Fault Management Overview

Language:

The Oracle Solaris Fault Management feature includes the following components:

An architecture for building resilient error handlers
Structured error telemetry
Automated diagnostic software
Response agents
Structured messaging

Many parts of the software stack participate in fault management, including the CPU, memory and I/O subsystems, Oracle Solaris ZFS, and many device drivers.

FMA can help with both faults and defects:

Faults – A faulted component is a component that used to work but no longer works.
Defects – A defective component is a component that never worked correctly.

Hardware can experience both faults and defects. Most software problems are defects or are caused by configuration issues. Fault management and system services often interact. For example, a hardware problem might cause services to be stopped or restarted. An SMF service error might cause FMA to report a defect.

The fault management stack includes error detectors, a diagnosis engine, and response agents.

Error detectors

Error detectors detect errors in the system and perform any immediate, required handling. Error detectors issue well-defined error reports, or ereports, to a diagnosis engine.

Diagnosis engine

The diagnosis engine interprets ereports and determines whether a fault or defect is present in the system. When such a determination is made, the diagnosis engine issues a suspect list that describes the resource or set of resources that might be the cause of the problem. The resource might have an associated Field Replaceable Unit (FRU), a label, or an Automatic System Reconfiguration Unit (ASRU). An ASRU might be immediately removed from service to mitigate the problem until the FRU is replaced.

When the suspect list includes multiple suspects (for example, if the diagnosis engine cannot isolate a single suspect), each suspect is assigned a probability of being the key suspect. The probabilities in this list sum to 100 percent. Suspect lists are interpreted by response agents.

Response agents

Response agents attempt to take action based on the suspect list. Responses include logging messages, taking CPU strands offline, retiring memory pages, and retiring I/O devices.

Error detectors, diagnosis engines, and response agents are connected by the Fault Manager daemon, fmd, which acts as a multiplexor between the various components, as shown in the following figure.

Figure 1-1 Fault Management Architecture Components

image:Shows relationships between the Fault Manager daemon, error detectors, diagnosis engines, and response agents.

The lifecycle of a problem managed by the Fault Manager can include the following stages:

Diagnose: A new problem has been diagnosed by the Fault Manager. The diagnosis includes a list of one or more suspects. A suspect might have been automatically isolated to prevent further errors from occurring.

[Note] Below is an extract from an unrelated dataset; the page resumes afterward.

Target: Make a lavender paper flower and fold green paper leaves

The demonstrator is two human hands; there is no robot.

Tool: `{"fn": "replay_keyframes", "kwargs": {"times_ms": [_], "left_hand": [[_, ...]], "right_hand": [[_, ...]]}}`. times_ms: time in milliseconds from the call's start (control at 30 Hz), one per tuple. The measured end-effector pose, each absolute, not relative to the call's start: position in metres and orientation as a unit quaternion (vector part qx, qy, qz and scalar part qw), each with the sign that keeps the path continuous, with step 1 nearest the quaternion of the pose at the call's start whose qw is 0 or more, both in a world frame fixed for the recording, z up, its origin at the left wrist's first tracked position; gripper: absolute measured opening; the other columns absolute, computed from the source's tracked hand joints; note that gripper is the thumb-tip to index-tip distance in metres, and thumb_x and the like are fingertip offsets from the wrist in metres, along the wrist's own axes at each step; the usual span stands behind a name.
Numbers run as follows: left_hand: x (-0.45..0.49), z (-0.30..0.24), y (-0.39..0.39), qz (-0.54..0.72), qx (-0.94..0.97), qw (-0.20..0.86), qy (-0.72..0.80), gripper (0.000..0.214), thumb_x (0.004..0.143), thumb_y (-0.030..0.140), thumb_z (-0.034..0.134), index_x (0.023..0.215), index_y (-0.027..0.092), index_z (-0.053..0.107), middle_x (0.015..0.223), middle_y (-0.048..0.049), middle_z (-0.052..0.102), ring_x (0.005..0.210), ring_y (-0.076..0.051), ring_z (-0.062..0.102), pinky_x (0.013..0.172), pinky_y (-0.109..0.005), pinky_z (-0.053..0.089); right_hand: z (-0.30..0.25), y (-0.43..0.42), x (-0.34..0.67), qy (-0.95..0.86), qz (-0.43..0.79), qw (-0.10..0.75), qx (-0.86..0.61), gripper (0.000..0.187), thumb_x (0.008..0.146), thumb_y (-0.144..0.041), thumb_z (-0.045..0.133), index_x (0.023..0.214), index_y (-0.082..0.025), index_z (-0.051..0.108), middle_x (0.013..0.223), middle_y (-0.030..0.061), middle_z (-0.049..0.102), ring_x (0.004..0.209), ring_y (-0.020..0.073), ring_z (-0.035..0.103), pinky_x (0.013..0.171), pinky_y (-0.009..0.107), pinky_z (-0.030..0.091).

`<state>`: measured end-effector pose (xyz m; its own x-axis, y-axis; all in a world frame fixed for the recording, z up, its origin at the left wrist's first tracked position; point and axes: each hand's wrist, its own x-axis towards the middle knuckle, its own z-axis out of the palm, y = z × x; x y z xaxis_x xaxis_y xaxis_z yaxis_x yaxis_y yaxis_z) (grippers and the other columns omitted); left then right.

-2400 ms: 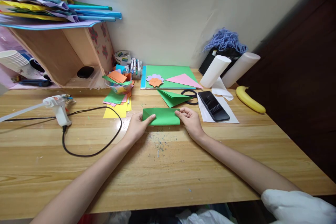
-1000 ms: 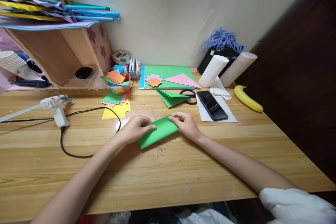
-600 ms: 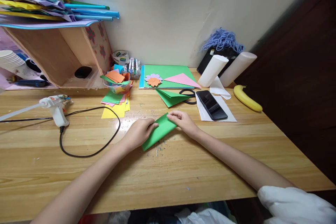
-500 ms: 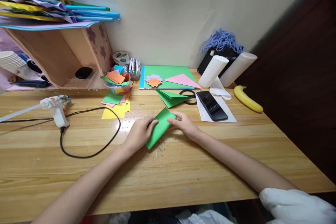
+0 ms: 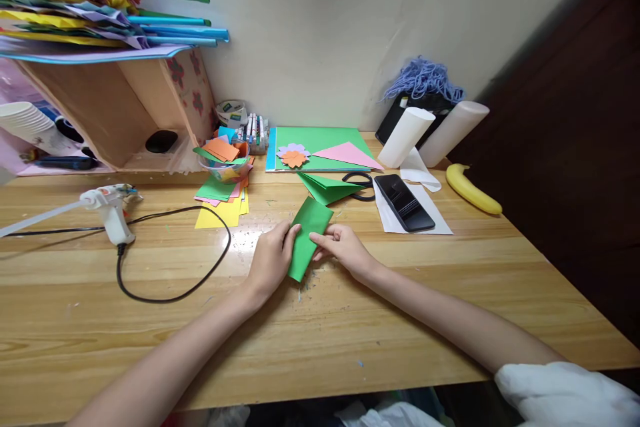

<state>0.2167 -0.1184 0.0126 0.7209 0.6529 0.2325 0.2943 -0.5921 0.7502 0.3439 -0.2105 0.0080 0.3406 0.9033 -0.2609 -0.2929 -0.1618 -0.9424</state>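
A folded piece of green paper (image 5: 306,248) is held slightly above the desk between my two hands. My left hand (image 5: 273,255) grips its left edge, the thumb lying on top. On the opposite edge, my right hand (image 5: 345,248) pinches the paper with the thumb above and the fingers underneath, partly hidden. Just behind lies another folded green paper (image 5: 327,188). Black-handled scissors (image 5: 361,187) rest beside that one, their blades out of sight.
At the left stands a white glue gun (image 5: 113,213) with its looping black cable (image 5: 173,297). A phone (image 5: 404,203) lies on white paper, near a banana (image 5: 473,190). Coloured paper scraps fill a small tub (image 5: 225,163). Green sheets (image 5: 325,137) carry paper flowers (image 5: 293,155).
The green paper has turned to a steeper angle in my hands. My right hand has moved down along its right edge, and my left hand has shifted slightly right.
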Motion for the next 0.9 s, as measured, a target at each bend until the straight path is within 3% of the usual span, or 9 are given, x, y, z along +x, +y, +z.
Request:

The problem is identified by a UUID in the event payload, and further events describing the resolution lifecycle of this problem quote a matching UUID.
Update: One or more of the suspect resources in a problem diagnosis has been repaired, replaced, or acquitted, or the resource has faulted again. The suspect list still contains at least one faulted resource. A repair might have been made by executing an fmadm command, or the system might have detected a repair such as a changed serial number for a part. The fmadm command is described in Chapter 3, Repairing Faults.
Repair: All of the suspect resources in a problem diagnosis have been repaired, resolved, or acquitted. Some or all of the resources might still be isolated.
Resolve: All of the suspect resources in a problem diagnosis have been repaired, resolved, or acquitted and are no longer isolated. For example, a CPU that was a suspect and was offlined is now back online again. Offlining and onlining resources is usually automatic.

The Fault Manager daemon is a Service Management Facility (SMF) service. The svc:/system/fmd service is enabled by default. See Managing System Services in Oracle Solaris 11.2 for more information about SMF services. See the fmd(1M) man page for more information about the Fault Manager daemon.

The fmadm config command shows the name, description, and status of each module in the Fault Manager. These modules diagnose and repair problems on the system. The fmstat command displays additional information about these modules, as shown in Fault Statistics.